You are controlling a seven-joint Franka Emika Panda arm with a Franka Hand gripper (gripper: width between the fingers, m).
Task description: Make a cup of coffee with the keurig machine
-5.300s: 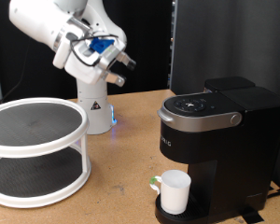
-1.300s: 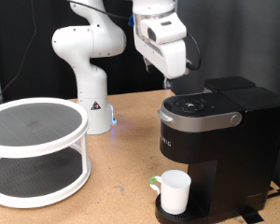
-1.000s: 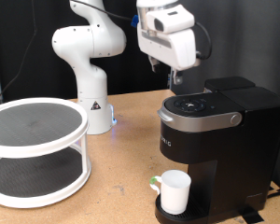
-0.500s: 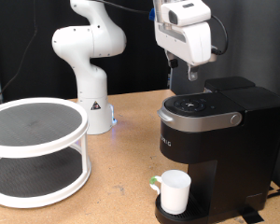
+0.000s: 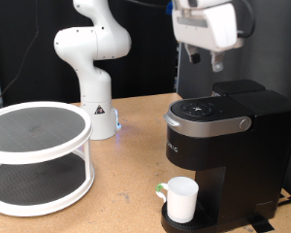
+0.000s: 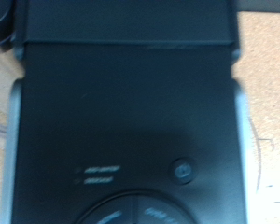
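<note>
The cup (image 5: 181,199), a plain white cylinder with a smooth glossy wall and an open mouth facing up, stands upright on the round drip tray at the foot of the keurig machine (image 5: 226,155), close to the table's near edge. Its long axis is vertical; a small handle shows at its side towards the exterior view's left.

The keurig machine is a boxy black plastic block with a matte shell, a curved silver-grey lid handle wrapping its rounded front and a ring of buttons on top. It sits at the table's near right corner as the exterior view shows it, front facing the camera. The wrist view looks straight down on its dark, flat top (image 6: 131,112), where a round power button (image 6: 181,171) and faint lettering show.

The gripper (image 5: 208,60) hangs in the air above the rear of the machine, touching nothing and holding nothing; its dark fingers point down with only a narrow gap between them.

A white two-tier round rack (image 5: 37,155) with dark mesh shelves stands at the table's left side, and the glossy white arm base (image 5: 95,87) rises behind it on the bare wooden table (image 5: 126,194).
</note>
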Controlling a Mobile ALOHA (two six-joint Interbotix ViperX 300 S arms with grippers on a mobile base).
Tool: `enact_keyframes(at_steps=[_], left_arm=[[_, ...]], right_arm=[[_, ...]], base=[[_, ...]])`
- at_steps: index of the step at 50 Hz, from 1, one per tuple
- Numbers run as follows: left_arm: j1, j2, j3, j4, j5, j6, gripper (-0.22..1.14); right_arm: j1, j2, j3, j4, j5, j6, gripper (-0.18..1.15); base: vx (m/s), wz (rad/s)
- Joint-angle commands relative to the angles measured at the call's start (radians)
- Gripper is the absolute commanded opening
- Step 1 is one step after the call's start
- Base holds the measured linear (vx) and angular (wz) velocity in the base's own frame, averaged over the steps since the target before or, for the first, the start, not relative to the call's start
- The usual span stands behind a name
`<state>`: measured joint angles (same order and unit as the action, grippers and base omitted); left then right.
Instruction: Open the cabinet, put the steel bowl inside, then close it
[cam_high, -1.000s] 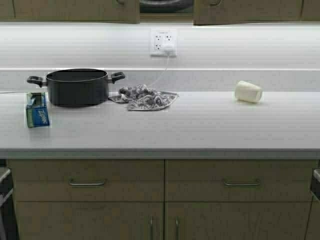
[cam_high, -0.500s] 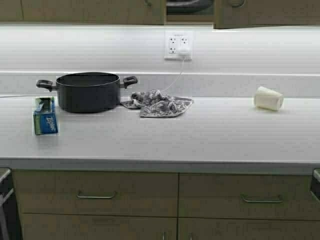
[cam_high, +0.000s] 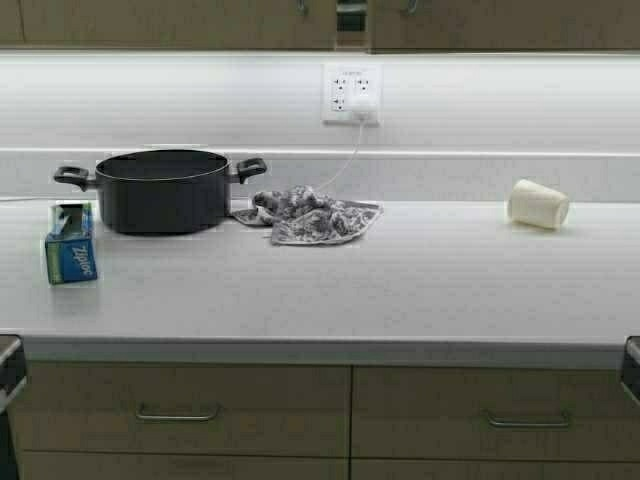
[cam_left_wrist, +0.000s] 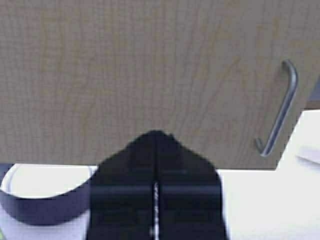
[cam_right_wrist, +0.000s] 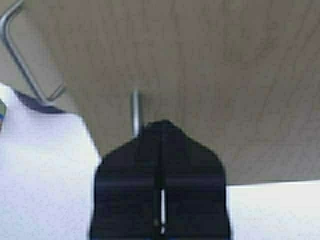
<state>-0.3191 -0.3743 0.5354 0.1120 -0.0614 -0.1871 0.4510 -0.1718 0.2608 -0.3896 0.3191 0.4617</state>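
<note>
The cabinet (cam_high: 200, 22) hangs along the top of the high view, its two olive-tan doors almost together with a narrow dark slit (cam_high: 352, 15) between them. My left gripper (cam_left_wrist: 156, 135) is shut, its tip against the left door (cam_left_wrist: 150, 75), well away from that door's bar handle (cam_left_wrist: 280, 110). My right gripper (cam_right_wrist: 162, 124) is shut too, tip at the right door (cam_right_wrist: 225, 75) just beside its handle (cam_right_wrist: 135, 112). Neither gripper shows in the high view. The steel bowl is hidden.
On the counter (cam_high: 400, 290) stand a black two-handled pot (cam_high: 160, 190), a crumpled patterned cloth (cam_high: 310, 215), a blue Ziploc box (cam_high: 70, 245) and a tipped-over white cup (cam_high: 538, 204). A wall outlet (cam_high: 351, 93) has a plug in it. Base drawers (cam_high: 180, 412) sit below.
The gap between the cabinet doors has narrowed from a wide opening to a thin slit. The robot has moved: the whole scene shifted in the high view.
</note>
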Motion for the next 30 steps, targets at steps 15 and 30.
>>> enact_keyframes(at_steps=[15, 30], left_arm=[[-0.009, -0.028, 0.0, -0.002, -0.006, 0.008, 0.04], [-0.009, -0.021, 0.008, -0.002, -0.006, 0.006, 0.04]], right_arm=[[0.002, -0.146, 0.064, -0.003, -0.006, -0.006, 0.06], [0.002, -0.175, 0.097, -0.005, -0.011, -0.009, 0.06]], base=[[0.04, -0.02], [0.01, -0.01]])
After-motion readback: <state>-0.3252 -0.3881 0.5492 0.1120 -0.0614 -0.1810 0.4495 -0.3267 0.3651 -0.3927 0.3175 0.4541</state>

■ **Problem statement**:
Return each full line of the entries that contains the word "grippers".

■ **The completed task**:
Controlling a Mobile ALOHA (two six-joint Interbotix ViperX 300 S arms with grippers on a mobile base).
`<state>`: measured joint angles (same order and unit as the action, grippers and base omitted); left then right.

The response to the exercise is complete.